I feel like MIRI perhaps mispositioned FDT (their variant of UDT) as a clear advancement in decision theory, whereas maybe they could have attracted more attention/interest from academic philosophy if the framing was instead that the UDT line of thinking shows that decision theory is just more deeply puzzling than anyone had previously realized. Instead of one major open problem (Newcomb's, or EDT vs CDT) now we have a whole bunch more. I'm really not sure at this point whether UDT is even on the right track, but it does seem clear that there are some thorny issues in decision theory that not many people were previously thinking about:
- Indexical values are not reflectively consistent. UDT "solves" this problem by implicitly assuming (via the type signature of its utility function) that the agent doesn't have indexical values. But humans seemingly do have indexical values, so what to do about that?
- The commitment races problem extends into logical time, and it's not clear how to make the most obvious idea of logical updatelessness work.
- UDT says that what we normally think of as different approaches to anthropic reasoning are really different preferences, which seems to sidestep the problem. But is that actually right, and if so where are these preferences supposed to come from?
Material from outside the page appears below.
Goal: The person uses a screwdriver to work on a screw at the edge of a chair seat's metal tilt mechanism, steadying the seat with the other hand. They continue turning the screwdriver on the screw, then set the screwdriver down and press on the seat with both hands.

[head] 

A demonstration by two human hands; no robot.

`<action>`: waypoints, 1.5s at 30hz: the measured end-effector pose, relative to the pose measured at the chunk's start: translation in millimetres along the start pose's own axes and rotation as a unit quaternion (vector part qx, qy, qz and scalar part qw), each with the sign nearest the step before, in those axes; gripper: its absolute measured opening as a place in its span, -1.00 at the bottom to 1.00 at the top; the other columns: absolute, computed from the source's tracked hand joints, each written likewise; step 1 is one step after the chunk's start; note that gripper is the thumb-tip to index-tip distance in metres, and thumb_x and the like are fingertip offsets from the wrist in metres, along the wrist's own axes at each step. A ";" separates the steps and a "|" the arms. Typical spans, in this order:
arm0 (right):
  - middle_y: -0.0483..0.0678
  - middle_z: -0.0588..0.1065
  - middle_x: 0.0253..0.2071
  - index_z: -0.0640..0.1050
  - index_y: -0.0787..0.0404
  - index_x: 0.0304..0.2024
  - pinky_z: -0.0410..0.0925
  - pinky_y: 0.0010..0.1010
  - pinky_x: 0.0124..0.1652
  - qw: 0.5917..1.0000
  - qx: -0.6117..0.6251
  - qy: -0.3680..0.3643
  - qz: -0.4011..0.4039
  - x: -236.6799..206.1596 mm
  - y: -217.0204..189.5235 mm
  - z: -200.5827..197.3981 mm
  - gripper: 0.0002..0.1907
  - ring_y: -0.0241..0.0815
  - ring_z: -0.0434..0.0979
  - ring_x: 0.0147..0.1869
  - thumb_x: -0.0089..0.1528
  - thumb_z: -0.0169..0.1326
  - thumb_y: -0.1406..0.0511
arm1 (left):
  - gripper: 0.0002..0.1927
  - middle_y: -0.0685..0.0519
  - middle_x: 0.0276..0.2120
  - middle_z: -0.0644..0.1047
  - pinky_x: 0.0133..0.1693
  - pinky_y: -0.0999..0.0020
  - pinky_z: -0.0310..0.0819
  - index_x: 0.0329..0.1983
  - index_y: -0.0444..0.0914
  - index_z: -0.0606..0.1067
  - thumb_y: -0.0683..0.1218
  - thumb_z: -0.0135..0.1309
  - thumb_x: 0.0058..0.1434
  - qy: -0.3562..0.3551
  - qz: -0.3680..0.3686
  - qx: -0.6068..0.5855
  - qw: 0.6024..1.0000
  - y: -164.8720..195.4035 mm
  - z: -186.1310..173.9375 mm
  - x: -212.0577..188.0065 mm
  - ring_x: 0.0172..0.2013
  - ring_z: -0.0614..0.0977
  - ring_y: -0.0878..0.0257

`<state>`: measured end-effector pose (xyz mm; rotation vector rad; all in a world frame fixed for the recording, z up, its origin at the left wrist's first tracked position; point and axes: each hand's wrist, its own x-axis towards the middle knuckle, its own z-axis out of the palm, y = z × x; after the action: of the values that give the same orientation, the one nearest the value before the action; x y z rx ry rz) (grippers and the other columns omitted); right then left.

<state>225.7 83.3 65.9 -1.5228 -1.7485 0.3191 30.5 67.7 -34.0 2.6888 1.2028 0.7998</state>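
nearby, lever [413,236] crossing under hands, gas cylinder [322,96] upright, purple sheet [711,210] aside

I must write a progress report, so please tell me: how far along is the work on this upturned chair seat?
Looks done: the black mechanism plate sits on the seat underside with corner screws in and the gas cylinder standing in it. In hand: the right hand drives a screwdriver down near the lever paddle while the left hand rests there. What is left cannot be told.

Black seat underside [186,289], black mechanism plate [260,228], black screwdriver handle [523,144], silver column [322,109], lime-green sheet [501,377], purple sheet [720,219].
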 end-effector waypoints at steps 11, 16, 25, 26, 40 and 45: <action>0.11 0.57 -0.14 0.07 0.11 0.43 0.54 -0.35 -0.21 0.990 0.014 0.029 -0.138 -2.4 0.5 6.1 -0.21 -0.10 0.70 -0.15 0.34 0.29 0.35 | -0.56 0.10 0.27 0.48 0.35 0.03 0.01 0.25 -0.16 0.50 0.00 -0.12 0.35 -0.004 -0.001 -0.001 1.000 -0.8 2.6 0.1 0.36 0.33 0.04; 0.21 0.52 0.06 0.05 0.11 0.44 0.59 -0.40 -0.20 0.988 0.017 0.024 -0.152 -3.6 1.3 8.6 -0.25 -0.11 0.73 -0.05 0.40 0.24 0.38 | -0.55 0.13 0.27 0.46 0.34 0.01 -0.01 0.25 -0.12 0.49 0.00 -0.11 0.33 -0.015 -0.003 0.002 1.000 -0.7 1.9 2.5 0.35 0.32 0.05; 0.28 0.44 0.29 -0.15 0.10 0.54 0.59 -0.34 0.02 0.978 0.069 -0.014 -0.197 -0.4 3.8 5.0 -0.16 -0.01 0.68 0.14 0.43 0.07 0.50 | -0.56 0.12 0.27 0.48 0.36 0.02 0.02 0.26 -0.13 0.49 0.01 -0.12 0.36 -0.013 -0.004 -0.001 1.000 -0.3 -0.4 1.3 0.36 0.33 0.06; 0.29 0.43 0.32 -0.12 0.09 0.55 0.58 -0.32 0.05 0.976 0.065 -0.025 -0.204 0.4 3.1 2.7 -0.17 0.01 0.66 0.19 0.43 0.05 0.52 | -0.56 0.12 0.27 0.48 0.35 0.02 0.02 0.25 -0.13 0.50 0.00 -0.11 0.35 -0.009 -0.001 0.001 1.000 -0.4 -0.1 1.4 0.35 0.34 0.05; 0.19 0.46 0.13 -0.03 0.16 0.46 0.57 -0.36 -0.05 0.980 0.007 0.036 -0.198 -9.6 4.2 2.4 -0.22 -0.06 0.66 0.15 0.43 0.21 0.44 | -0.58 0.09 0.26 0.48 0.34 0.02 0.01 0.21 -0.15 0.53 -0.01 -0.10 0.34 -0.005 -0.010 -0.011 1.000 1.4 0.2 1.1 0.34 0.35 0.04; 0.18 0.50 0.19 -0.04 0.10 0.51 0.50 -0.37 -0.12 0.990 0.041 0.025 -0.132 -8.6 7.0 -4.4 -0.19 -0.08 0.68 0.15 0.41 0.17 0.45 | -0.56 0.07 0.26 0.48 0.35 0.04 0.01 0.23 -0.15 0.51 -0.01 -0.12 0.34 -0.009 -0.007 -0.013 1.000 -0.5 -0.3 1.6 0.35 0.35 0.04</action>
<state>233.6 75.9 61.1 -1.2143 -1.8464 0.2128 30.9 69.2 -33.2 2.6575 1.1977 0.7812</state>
- 2TDT-1CDT - If there's a population of mostly TDT/UDT agents and few CDT agents (and nobody knows who the CDT agents are) and they're randomly paired up to play one-shot PD, then the CDT agents do better. What does this imply?
- Game theory under the UDT line of thinking is generally more confusing than anything CDT agents have to deal with.
- UDT assumes that the agent has access to its own source code and inputs as symbol strings, so it can potentially reason about logical correlations between its own decisions and other agents' as well defined mathematical problems. But humans don't have this, so how are humans supposed to reason about such correlations?
- Logical conditionals vs counterfactuals, how should these be defined and do the definitions actually lead to reasonable decisions when plugged into logical decision theory?
These are just the major problems that I was trying to solve (or hoping for others to solve) before I mostly stopped working on decision theory and switched my attention to metaphilosophy. (It's been a while so I'm not certain the list is complete.) As far as I know nobody has found definitive solutions to any of these problems yet, and most are wide open.
I don't think that's the case unless you have really weird assumptions. If the other party can't tell what the TDT/UDT agent will pick, they'll defect, won't they? It seems strange that the other party would be able to tell what the TDT/UDT agent will pick but not whether they're TDT/UDT or CDT.
Edit: OK, I see the idea is that the TDT/UDT agents have known, fixed code, which can, e.g., randomly mutate into CDT. They can't voluntarily change their code. Being able to trick the other party about your code is an advantage - I don't see that as a TDT/UDT problem.
I mean, that's a thing you might hope to be true. I'm not sure if it actually is true.